Building Under Constraint: My Engineering Philosophy, Distilled
I never set out to design an engineering philosophy.
There was no whiteboard session, no manifesto-writing moment, and no grand declaration of how I’d build things. What happened was simpler: I spent years building systems alone, under tight constraints, and a pattern quietly emerged.
At first it was just survival—no racks of GPUs, no institutional safety net, no budget to burn.
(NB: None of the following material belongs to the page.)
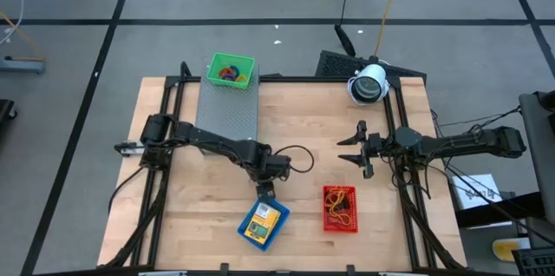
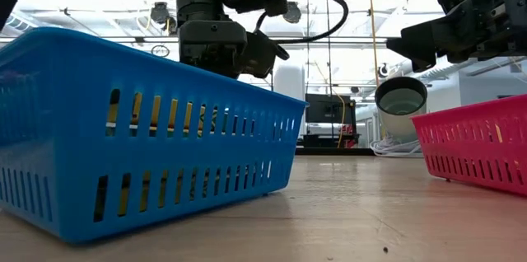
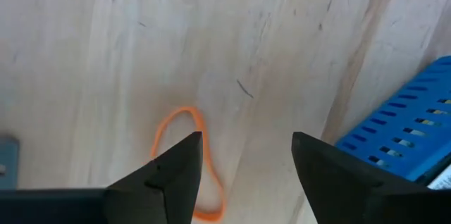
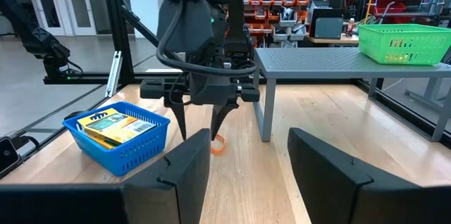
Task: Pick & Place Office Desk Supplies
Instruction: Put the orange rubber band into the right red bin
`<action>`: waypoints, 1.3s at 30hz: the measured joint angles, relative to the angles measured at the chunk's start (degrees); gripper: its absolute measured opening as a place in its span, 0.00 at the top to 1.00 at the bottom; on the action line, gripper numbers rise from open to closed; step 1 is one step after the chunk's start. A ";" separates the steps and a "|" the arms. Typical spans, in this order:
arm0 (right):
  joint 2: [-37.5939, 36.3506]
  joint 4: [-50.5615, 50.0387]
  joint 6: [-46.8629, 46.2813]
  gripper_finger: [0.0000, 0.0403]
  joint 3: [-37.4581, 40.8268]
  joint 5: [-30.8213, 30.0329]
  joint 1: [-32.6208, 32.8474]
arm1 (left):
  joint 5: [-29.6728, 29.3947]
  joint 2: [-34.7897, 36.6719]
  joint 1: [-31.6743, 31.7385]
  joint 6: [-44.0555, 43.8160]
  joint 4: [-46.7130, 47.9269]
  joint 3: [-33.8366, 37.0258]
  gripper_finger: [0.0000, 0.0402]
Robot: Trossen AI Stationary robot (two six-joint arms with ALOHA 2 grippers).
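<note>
An orange rubber band (image 3: pixel 184 155) lies flat on the wooden table (image 1: pixel 303 120), just beside the blue basket (image 1: pixel 263 224). That basket holds yellow packets (image 4: pixel 109 124). My left gripper (image 3: pixel 246 139) points down over the band, open, fingertips a little above the table; one finger hides part of the loop. In the right wrist view the band (image 4: pixel 218 145) lies under the left gripper (image 4: pixel 199 131). The red basket (image 1: pixel 340 208) holds thin band loops. My right gripper (image 1: pixel 354 147) waits open at the table's right side, pointing level toward the left.
A grey perforated metal box (image 1: pixel 228 107) stands at the far left with a green basket (image 1: pixel 231 70) of coloured bands on its far end. A white round camera (image 1: pixel 368 83) sits at the far right. Bare wood lies between the two arms.
</note>
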State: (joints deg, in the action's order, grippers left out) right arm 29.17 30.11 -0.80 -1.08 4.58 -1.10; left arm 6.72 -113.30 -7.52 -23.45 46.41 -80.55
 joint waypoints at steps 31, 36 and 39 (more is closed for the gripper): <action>0.00 -0.02 -0.02 0.55 0.00 0.00 0.00 | -1.83 0.11 3.64 2.41 1.43 0.63 0.51; -0.02 0.00 -0.02 0.55 0.00 0.00 0.00 | -2.69 0.10 3.64 2.28 1.48 0.63 0.51; 0.00 -0.02 -0.02 0.55 0.00 -0.02 0.00 | -3.48 0.10 3.64 1.06 1.48 0.63 0.51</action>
State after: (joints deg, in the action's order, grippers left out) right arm 29.17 30.09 -0.82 -1.08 4.56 -1.10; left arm 3.24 -113.20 -3.88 -22.39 47.89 -79.92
Just me, an idea, and a machine that had to do far more than it reasonably should. But over time, that survival instinct hardened into something bigger: a way of thinking about engineering.
Constraint Is the Forge
If you’ve ever worked under real constraint, you know it changes how you build.
- You don’t waste cycles.
- You don’t add layers “just because.”
- You don’t get lost in over-engineering.
Every line of code, every architecture decision, and every library import has to justify itself.
It’s not minimalism for the sake of aesthetics—it’s minimalism because waste is not feasible. If I want to ship anything.
Example 1: Writing a Compiler Toolchain
One of the hardest things I ever did was write my own compiler toolchain from first principles. Not because I wanted to show off—but because I needed to.
I was optimizing memory for ML pipelines, and while frameworks like TVM and XLA exist, I wanted to understand how they worked under the hood. I wanted intuition, not just abstraction.
Sometimes the only way forward is to dig to bedrock, even if there’s an easier-looking trail on the surface.
That project was painful, but it gave me deep insight that I couldn’t have gained from docs alone.
Example 2: Building an Inference Engine
On the other hand, when I needed to spin up an inference application, I didn’t touch the bedrock at all.
- Grabbed FastAPI
- Dropped it into Docker
- Wrote the core logic
- Shipped
Done.
Why? Because serving APIs and containerization are solved problems. Reinventing them wouldn’t have made the application better—it would’ve slowed it down.
This was the flip side of the compiler lesson:
You don’t get extra credit for re-solving what’s already been solved a thousand times.
The only thing that matters is delivering the value unique to your system.
The Balance
So what emerged is a simple balancing act:
- If the goal is deep insight or a hyper-specific problem, go to first principles.
- If the goal is delivery and practicality, stand on existing frameworks.
Think of frameworks as scaffolding and scratch work as a scalpel. The art is knowing when to use which.
Why This Matters (Even If You Have Resources)
For me, this approach was born out of necessity. When you’re solo, you don’t get to waste compute or time. You learn to be ruthlessly efficient, or you don’t ship at all.
But here’s the twist: even if you’re inside a company with racks of GPUs and a budget to burn, the same philosophy applies.
Constraint can be self-imposed. And in many cases, it should be.
Constraint forces clarity. It makes systems leaner, faster, and easier to maintain. It forces you to ask, “What actually matters here?”*
Closing
I never sat down to invent this philosophy. It emerged on its own. But looking back, it’s become a compass:
Build when you must. Reuse when you can. Always stay lean.
That’s how I survived as an independent engineer with nothing but an idea and a machine. And maybe—whether you’re solo or working inside a big company—it’s a principle that can help you cut through complexity too.